# How many Buttkickers does it take.....



## MrPorterhouse

I wanted to know, how many Buttkickers are used in an average sized couch? theater chair? Do you mount one unit per Butt?:bigsmile:


----------



## RSH

One should be sufficient. 

There are two ways of mounting the subwoofers:

1. one per chair
2. one or several in the platform (depending on the platform size).

The first method will give you more localized and precise effect. The Berkline offers this option in their recliners and installs them this way. It will work better with the subwoofer because of the fact that the single chair does not weight as much. The buttkickers are very fast, and there is not going to be any delay between the sound coming from the sub and the movement generated by the buttkicker.

The second method will give you more of a "whole room" shaking effect, but since much more mass needs to be moved may not be as precise.

You will find people who would like one method over another. I like the one per chair method better- it puts you right into the movie, and it works the best with your subwoofer.


----------



## chhelo

Will have three chairs all connected together in a row. I was planning 2 LFE's per couch.

Other post have stated they are only running the amp at 1/3 to 1/2.

I was going to get 2 amps and parrallel 2 LFE on each couch.

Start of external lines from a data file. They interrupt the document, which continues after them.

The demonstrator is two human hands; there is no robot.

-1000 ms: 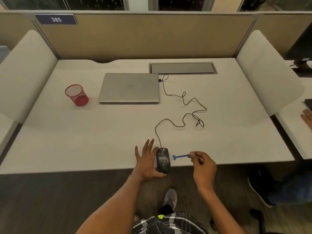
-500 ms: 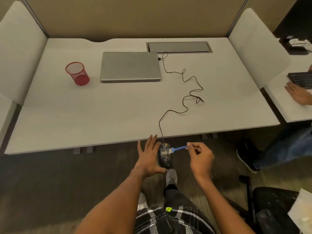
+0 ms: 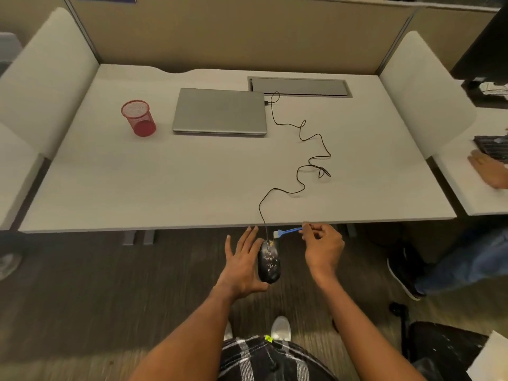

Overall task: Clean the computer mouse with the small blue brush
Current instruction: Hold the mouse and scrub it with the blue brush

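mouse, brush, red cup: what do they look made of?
Mouse: probably hard plastic, black, slightly glossy, flecked with pale crumbs.
Brush: thin blue handle, likely moulded plastic; pale bristles, material unclear.
Red cup: wire mesh, likely painted metal; desk shows through.

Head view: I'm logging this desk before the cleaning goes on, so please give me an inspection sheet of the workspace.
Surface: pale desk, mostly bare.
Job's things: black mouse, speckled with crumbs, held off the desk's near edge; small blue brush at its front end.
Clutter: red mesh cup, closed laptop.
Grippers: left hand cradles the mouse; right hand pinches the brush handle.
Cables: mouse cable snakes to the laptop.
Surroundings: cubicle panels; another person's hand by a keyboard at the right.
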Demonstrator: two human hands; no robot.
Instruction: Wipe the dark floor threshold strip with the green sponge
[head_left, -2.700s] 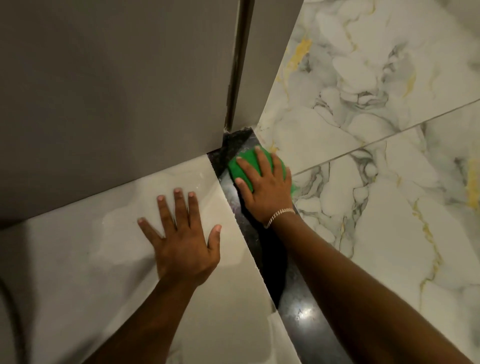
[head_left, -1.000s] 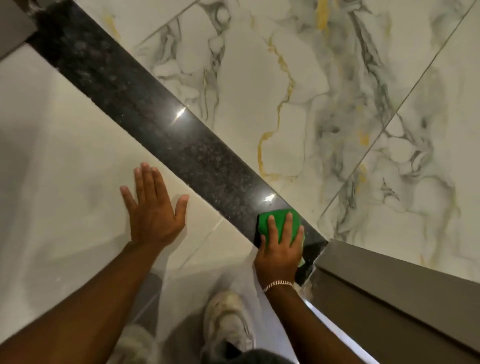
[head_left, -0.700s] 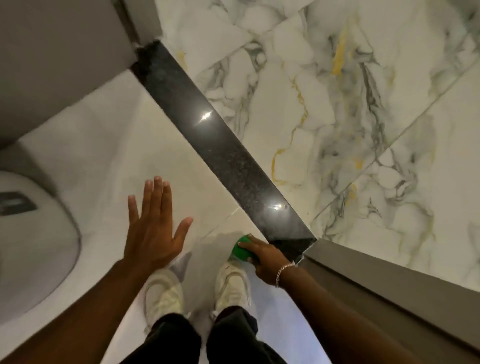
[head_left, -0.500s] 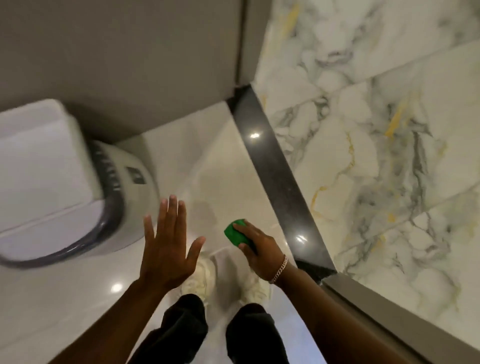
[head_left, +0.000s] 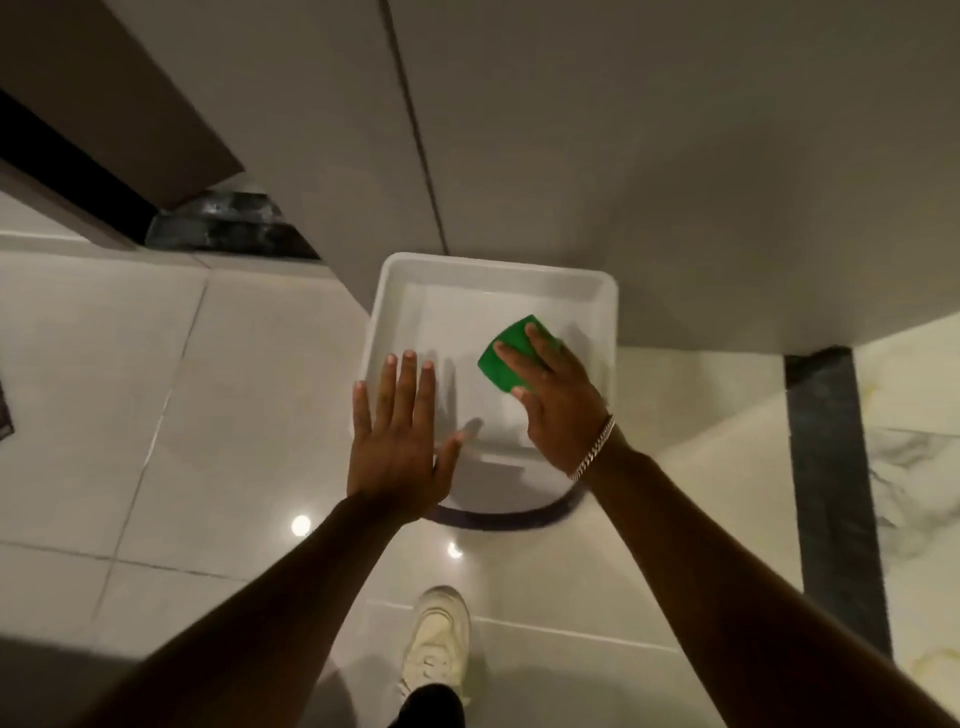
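Both arms extended forward, forearms bare. Left hand (head_left: 397, 447) flat and open, palm down, fingers together, thumb splayed right. Right hand (head_left: 558, 410) palm down, fingers pressed over the green sponge (head_left: 503, 358), apparently pinched by thumb below. Chain bracelet (head_left: 595, 449) at right wrist.

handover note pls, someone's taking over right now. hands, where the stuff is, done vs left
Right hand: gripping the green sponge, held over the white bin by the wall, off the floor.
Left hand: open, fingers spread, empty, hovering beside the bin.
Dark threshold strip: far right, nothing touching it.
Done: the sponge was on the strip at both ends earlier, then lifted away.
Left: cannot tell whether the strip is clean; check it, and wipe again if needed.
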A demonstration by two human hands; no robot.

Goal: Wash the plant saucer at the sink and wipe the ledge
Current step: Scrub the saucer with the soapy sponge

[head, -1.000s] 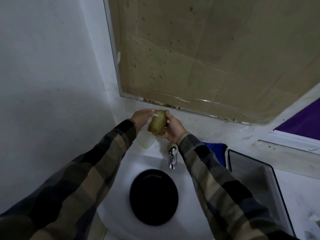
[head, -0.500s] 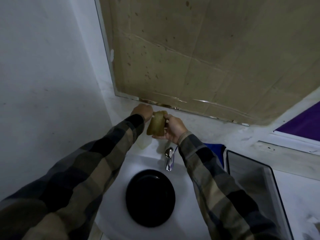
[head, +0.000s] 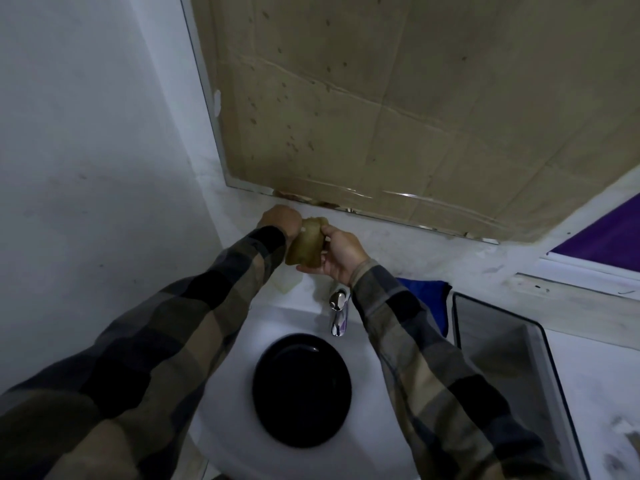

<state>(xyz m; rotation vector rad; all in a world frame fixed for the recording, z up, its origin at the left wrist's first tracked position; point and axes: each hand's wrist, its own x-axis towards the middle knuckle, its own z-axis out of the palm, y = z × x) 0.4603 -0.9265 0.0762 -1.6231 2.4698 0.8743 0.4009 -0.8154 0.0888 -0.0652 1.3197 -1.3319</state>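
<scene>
A black round plant saucer (head: 301, 389) lies in the white sink (head: 228, 393), below the chrome faucet (head: 337, 313). Above the back of the sink I hold a yellow-green bottle (head: 306, 245), tilted. My right hand (head: 341, 254) grips its body from the right. My left hand (head: 280, 220) is curled round its top, where a small white cap shows. The white ledge (head: 415, 251) runs behind the sink, under the mirror. A blue cloth (head: 422, 296) lies to the right of the faucet.
Brown cardboard (head: 398, 98) covers the mirror above the ledge. A pale translucent item (head: 287, 282) sits on the sink's back left corner. A grey dark-rimmed container (head: 502, 362) stands to the right of the sink. A white wall closes off the left.
My left hand has closed from loose fingers into a curl round the bottle's top. The bottle and both hands rose slightly toward the mirror edge. The saucer has not moved.
</scene>
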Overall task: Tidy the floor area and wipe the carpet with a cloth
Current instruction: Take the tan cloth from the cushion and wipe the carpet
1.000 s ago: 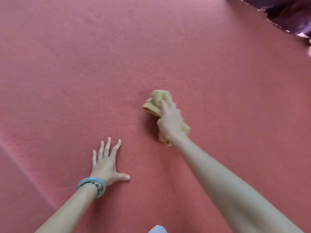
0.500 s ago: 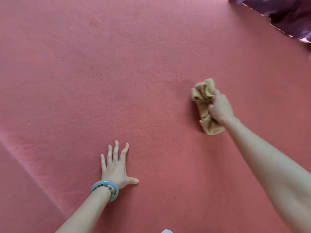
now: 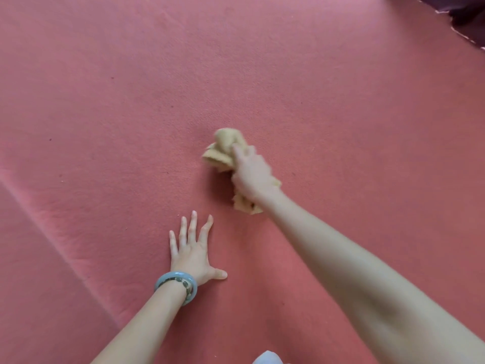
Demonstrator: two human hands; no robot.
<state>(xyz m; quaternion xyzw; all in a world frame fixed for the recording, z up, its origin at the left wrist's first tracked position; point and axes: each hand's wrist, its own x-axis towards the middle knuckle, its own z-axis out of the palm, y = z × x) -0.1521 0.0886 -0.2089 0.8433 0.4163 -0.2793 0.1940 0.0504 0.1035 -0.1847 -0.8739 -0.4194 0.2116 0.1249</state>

Thought about installing in the platform but do not want the delay.

What do you think?

Chuck


----------



## RSH

One amplifier will easily drive 4 buttkickers.


----------



## chhelo

But will 2 LFE's provide adeqate response to each 3 seat couch.

Chuck


----------



## RSH

More than enough, if the chairs are connected together...


----------



## chhelo

Roman

Thanks for the info.

Chuck


----------



## RSH

Sure thing :R


----------



## salvasol

chhelo said:


> Will have three chairs all connected together in a row. I was planning 2 LFE's per couch. Other post have stated they are only running the amp at 1/3 to 1/2. I was going to get 2 amps and parrallel 2 LFE on each couch. Thought about installing in the platform but do not want the delay.What do you think? Chuck



Did you installed the buttkickers???? .... I would like to ask you how did you do it. I have two rows of 3 seats each, one row is in a riser and the other is not.
I been thinking to add a buttkicker too, but I'm not sure if one will be enough (attached to riser) .... since I have a floating laminated floor (foam between concrete floor and laminate); I'm not sure if this will have an effect on all seats ... I'm sure two are better, one for each row.:T :T your comments will be appreciated.:yes: :yes:


----------



## chhelo

David,

I have not instslled yet as I am waiting to see if my riser will provide the tactile response it was desined for.

Chuck


----------



## salvasol

chhelo said:


> David, I have not instslled yet as I am waiting to see if my riser will provide the tactile response it was desined for. Chuck


Thank you for your response :T 

I was looking at your pictures and noticed that you put the black squares to separate the riser from the floor, I think I made the mistake of laying my riser directly to the floor (I didn't expect to add a buttkicker because I have a sub in the middle of my riser and I was hoping it will be enough to shake my seats, it does a little, but I want more ...:yes: :yes: )

Are you installing all your seats on the riser??? ..... How many buttkicker will you use??? ... Did you already buy them???? ... Where did you get them??? ... How much??? ... if you don't mind me asking you, I'm looking for a place to buy at least one to start and after installation I will see if I need more than one :scratch: :scratch:


----------



## RSH

If you are installing the buttkickers into the platform, I recommend using kinetic isolators under the platform to decouple if from the floor and at least two buttkickers.


----------



## don5738

if I where to install sub floor with 2 layers of plywood then how should I install my riser? right to floor or detatch? also my room is 22ft long 15ft wide I want to add buttkickers but I'm not sure how to go about it I wanted them installed in riser I think that might work best I will probably have 2 rows of 4 seating of some kind anyone with any ideas? 



thanks Don


----------



## RSH

The best way installing the buttkickers into the riser is to basically attach them to the frame of it. Now, you need to decouple the riser from the walls (leave at least 1/4" gap between the riser and the walls if the riser goes up to the walls and fill it with the fiberglass). Place the riser onto Kinetic isolators. This way it will be completely decoupled from the floor.


----------



## basementjack

Hey guys - another option is the aura bass shaker - they're about $39 ea at partsexpress.com
I have 4 of them under a 3 seater couch and 2 installed in my 2 seater couch.
They have 4 screw holes in them - so they'd be very easy to install into a platform.


----------



## RSH

Jack,

I do not mean to rain on your parade, but the Aura shakers are simply a joke comparing to the Buttkickers, and I doubt they will be able to shake a platform, unless you try to put a dozen of those - they are just buzzing little things that have not much power and extremely slow...


----------



## Guest

I have to agree with Roman. The Aura Bass Shakers are less expensive but definitely not as effective as the Buttkickers. The old saying that you get what you pay for holds true here.....


----------